Through the utilization of advanced automated imaging solutions and Tissue Phenomics™ approaches from Definiens, the extensive experience of a pathologist in identifying cancer can be combined with the quantification of immune cells in both the tumor and invasive margin to result in a powerful cancer prognostic and classification system, the Immunoscore™. The Immunoscore works by staining two T cell populations (CD3+ and CD8+) in the core of the tumor and in the invasive margin of the tumor. The data results in a score that ranges from Immunoscore 0 (I0) when low densities of both cell types are found in both regions up to Immunoscore 4 (I4) when high densities of both cell types are found in both regions. Work published by Franck Pages, et al., has shown that after five years 4.8% of colorectal cancer patients with a high Immunoscore (I4) had relapsed and 86.2% were still alive whereas 72% of patients with a low Immunoscore (I0 or I1) experienced tumor recurrence and only 27.5% were still alive at 5 years.

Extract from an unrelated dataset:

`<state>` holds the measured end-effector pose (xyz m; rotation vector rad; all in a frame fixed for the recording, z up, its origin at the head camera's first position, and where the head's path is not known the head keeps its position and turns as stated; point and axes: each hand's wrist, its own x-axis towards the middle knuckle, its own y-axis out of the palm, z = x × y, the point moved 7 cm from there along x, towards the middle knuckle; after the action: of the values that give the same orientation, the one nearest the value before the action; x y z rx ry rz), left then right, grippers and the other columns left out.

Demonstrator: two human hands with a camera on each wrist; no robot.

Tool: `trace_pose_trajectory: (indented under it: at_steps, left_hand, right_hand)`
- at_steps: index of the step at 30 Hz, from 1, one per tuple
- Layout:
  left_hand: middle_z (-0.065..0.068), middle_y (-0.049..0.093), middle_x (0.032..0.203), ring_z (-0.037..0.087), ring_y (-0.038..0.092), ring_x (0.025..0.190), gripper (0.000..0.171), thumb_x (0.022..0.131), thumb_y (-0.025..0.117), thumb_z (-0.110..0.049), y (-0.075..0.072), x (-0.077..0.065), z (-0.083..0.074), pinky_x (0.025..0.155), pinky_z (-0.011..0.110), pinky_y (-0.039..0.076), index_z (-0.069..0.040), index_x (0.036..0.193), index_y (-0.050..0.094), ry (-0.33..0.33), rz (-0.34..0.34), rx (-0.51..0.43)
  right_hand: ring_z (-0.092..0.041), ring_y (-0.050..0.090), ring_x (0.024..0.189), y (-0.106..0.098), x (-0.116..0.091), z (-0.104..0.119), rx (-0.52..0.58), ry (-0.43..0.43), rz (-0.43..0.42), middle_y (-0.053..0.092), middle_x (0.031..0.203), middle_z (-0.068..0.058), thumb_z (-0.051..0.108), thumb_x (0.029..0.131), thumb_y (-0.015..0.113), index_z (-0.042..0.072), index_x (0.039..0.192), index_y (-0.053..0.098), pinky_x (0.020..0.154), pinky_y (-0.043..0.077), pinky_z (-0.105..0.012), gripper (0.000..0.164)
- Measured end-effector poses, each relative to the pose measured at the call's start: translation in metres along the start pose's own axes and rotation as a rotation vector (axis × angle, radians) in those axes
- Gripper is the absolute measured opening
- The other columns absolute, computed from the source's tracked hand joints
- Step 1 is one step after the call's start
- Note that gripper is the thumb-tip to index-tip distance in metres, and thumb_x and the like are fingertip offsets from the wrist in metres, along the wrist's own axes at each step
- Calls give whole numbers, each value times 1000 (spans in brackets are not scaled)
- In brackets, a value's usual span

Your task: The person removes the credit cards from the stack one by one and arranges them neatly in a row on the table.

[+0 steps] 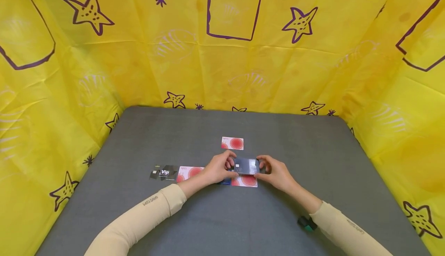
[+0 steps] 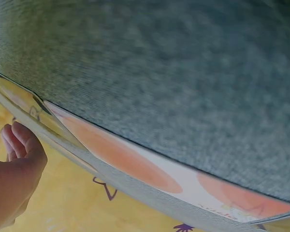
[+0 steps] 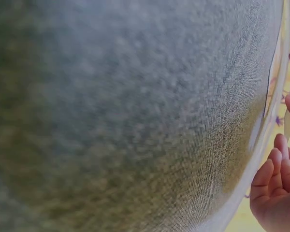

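A dark grey-blue VIP card (image 1: pixel 247 165) is held up in the head view between both hands. My left hand (image 1: pixel 219 166) pinches its left end with thumb and fingers. At the opposite end, my right hand (image 1: pixel 278 173) pinches the card too. Beneath it lies a white card with red circles (image 1: pixel 245 181), partly covered. A blue card (image 1: pixel 226 181) shows only a sliver below the left hand. The left wrist view has the left hand (image 2: pixel 17 166) at its edge, and the right wrist view catches the right hand (image 3: pixel 275 191) low at the right.
Left of the hands lie a black Vip card (image 1: pixel 163 173) and a red-circled white card (image 1: pixel 187 173), partly behind the left wrist. Another red-circled card (image 1: pixel 232 143) lies farther back on the grey table (image 1: pixel 215 225). Yellow patterned cloth (image 1: pixel 139 66) surrounds the back and sides.
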<state>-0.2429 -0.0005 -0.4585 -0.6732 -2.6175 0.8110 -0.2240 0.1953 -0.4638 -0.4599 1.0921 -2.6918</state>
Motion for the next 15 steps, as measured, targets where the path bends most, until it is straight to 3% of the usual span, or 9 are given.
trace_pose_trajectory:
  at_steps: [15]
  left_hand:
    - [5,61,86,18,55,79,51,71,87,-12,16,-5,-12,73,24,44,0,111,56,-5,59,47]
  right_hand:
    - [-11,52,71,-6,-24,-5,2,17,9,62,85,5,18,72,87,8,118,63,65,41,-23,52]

The Immunoscore is in the process of being globally validated as a new tool for the classification of cancer, specifically colorectal cancer. The Immunoscore worldwide consortium, being led by the Society for Immunotherapy of Cancer (SITC), is composed of the European Academy of Tumor Immunology (EATI), the Cancer and Inflammation Program (CIP), the National Cancer Institute (NCI), the National Institutes of Health (NIH), and La Fondazione Melanoma. The ultimate goals of the Immunoscore consortium and the Immunoscore validation project is to better define the prognosis of colorectal cancer patients, better identify patients at high risk of tumor recurrence, help to predict and stratify patients that will benefit from cancer therapies, and ultimate help save the lives of patients with cancer.
Conclusion
The work being performed to validate the Immunoscore will be instrumental in the future evaluation and prognosis of cancer patients. The Immunoscore can change the landscape of how clinicians evaluate cancer biopsies and determine patient prognosis with an accuracy and confidence level the current TNM classification system cannot provide. This tool enables clinicians to provide the best in patient care and improvement in quality of life.